While AI takes over the low skill, repetitive, knowledge transmission aspects of teaching, human teachers are to be liberated for more high skill, creative, and social-emotional aspects of teaching.
For example, the tedious routine of assignment grading and feedback, and repetitive lecturing will be replaced by AI. And teachers should better play the role of facilitator, mentor and counselor, online content curator, activity organizer, and project designer, among others, instead of mere transmitter of knowledge.
So, teachers should improve their social-emotional capacity, sensitivity to students' needs, data analytic skills and intelligent use of data and information, and creativity in teaching.
But we should not mistake this vision of hybrid teaching as a claim that AI will take up the cognitive aspect of learning and human teachers can focus on the affective aspect of learning.
This kind of separation and dualism would be a misinterpretation of the teaching and learning process.

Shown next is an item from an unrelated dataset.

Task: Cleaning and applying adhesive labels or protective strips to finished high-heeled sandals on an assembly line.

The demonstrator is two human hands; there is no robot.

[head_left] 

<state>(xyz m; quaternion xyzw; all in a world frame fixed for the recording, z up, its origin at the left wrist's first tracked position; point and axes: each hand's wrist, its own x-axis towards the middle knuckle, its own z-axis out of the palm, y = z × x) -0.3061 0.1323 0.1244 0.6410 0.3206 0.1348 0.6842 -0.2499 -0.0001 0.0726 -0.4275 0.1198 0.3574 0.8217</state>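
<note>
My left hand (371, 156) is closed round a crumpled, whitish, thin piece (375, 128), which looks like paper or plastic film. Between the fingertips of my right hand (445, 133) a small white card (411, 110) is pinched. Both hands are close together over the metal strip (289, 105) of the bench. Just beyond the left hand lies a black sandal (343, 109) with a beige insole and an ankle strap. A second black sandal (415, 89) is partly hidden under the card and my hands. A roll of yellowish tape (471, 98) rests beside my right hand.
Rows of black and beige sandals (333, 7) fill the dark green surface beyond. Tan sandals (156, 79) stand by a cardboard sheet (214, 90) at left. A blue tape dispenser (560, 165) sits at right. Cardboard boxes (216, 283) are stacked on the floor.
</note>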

Only teachers passionate about and knowledgeable about what they teach can teach well.
Therefore, knowledge is always at the center of both teachers' and students' attention and all the learning activities are to lead students to the consummation of truly mastered knowledge which is always accompanied by proper feelings.
The AI age is only dawning and its full potential to transform how we live, work and learn is still to be manifested. There are some concerns that strong AI will dominate human society and many would become the useless class with jobs taken over by AI.
Education and artificial intelligence (AI). /VCG Photo
This only gives us more reason to augment human intelligence through education, and determine the technological future for the shared future of humanity.
Teachers are not to be frightened by new technologies and reluctant to use them, or to accept any new technology without professional judgment, instead they should be intelligent and critical users and co-developers of educational technologies for the benefit of all learners and society.
AI for education cannot be realized merely in the technological sense to reshape education and redefine teachers' role. In the age of AI, we need to consider education in its relationship with history, culture, language, and the all-encompassing social life itself.
Thus, the discussion of teachers' role change in the dawning age of AI is just a beginning. It requires a deep and holistic understanding of teaching and learning, which should be based on a better understanding of human intelligence and human life.
With this foundation laid, we can better discuss how AI should empower learning, what teachers' roles are in new circumstances and how teachers should be prepared for an AI-rich future.
And teachers themselves should definitely be the most active participants of public discussion and social practice in this ongoing process of great technological and social transformation.